The first mate’s prophecy concerning the easting of the wind proved a true one, for when we hauled up a couple of points after rounding Dungeness it followed us, keeping dead astern. At four bells (six o’clock) we mustered holystones and scrubbing-brushes, attached the hose to the fire hydrant, and industriously washed, scrubbed, and holystoned the decks and cleaned paintwork for an hour, after which the planks were thoroughly squeegeed and dried. Then all hands went to work to polish brasswork until eight bells, by which time the ship looked as spick and span as if she had been kept under a glass case, just removed.

When eight bells struck, Beachy Head bore North-North-West by compass, distant fourteen miles. Prompt at the stroke of the bell, Mrs Vansittart came up on deck, dressed in her blue serge seagoing rig, and bade us a cheery good morning. After receiving Kennedy’s report and verifying the bearing and distance of the headland, she gave orders for the course to be altered to west-half-south for the run down channel.

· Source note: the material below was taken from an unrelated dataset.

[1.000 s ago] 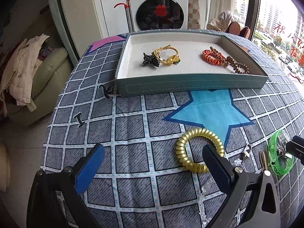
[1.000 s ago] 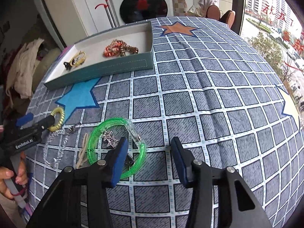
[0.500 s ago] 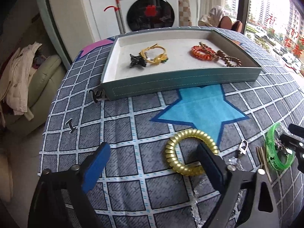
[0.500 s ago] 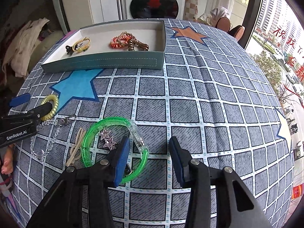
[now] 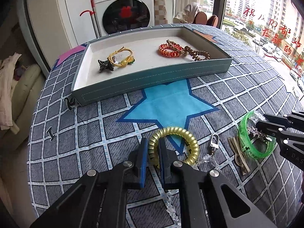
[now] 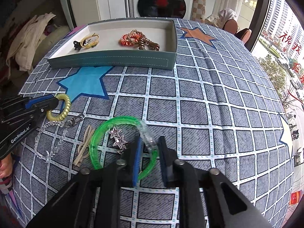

It was at this time a clear and brilliant morning, the sky a hard blue, streaked here and there with mare’s tails, the sun, pallid and without warmth, hanging low over the French coast well on our port quarter. The breeze was blowing fresh and very keen, although, running before it as we were, we did not feel anything like the full strength of it. Of this we could only get a correct idea by observing the run of the short, bottle-green channel surges breaking in foam all round us, and the way in which a few brigs and schooners, the former under single-reefed topsails, beating up channel, lay down to it and flung the spray over their weather catheads. There were a good many craft going our way too, both steam and sail, the latter, like ourselves, making the utmost of the good fair wind by showing to it every rag that they could spread. But we overhauled and passed them, one after the other, with the utmost ease; and when, a little later, the breeze freshened, we began to give some of the steamers the go-by as well.

By noon we had brought Selsea Bill square abeam, some sixteen miles distant; and at two o’clock in the afternoon, when I went on deck after luncheon, Saint Catharine’s was a point abaft the beam, distant eight miles. At nine o’clock that night we were abreast of the Start, when, Mrs Vansittart having determined our distance from the Point by a couple of bearings taken an hour apart, ordered the studding sails to be taken in and the royals and mizen topgallant sail to be furled. We then “took our departure”, and, hauling our wind on the port tack, shaped a course for Ushant, which was sighted and passed at three bells in the following morning watch, our next port of call being, as I now learned, Lisbon.

During the day occupied by our run down channel all hands had an easy time of it, there being nothing much for them to do except keep the ship clean and take an occasional pull at a halyard or brace. I therefore had ample time to take stock of the crew and improve my acquaintance with my shipmates generally.

As regards the crew, I had an idea that in a quiet way they were watching me and seeking to “reckon me up”. I was a “Britisher”, the only one in the ship; and my experience of Americans, which up to that time had been but slight, led me to the belief that the people, taken as a whole, held the Britisher in but light esteem. I therefore decided that, so far at least as the crew of the Stella Maris was concerned, the reputation of my countrymen was to some extent in my hands, and I determined to let slip no opportunity to vindicate it. I was the more strengthened in this resolution by hearing the boy Julius remark to his sister, in tones which I felt were fully intended to reach my ear, that “he had no use for Britishers, and took no stock in them, for they were never of much account.”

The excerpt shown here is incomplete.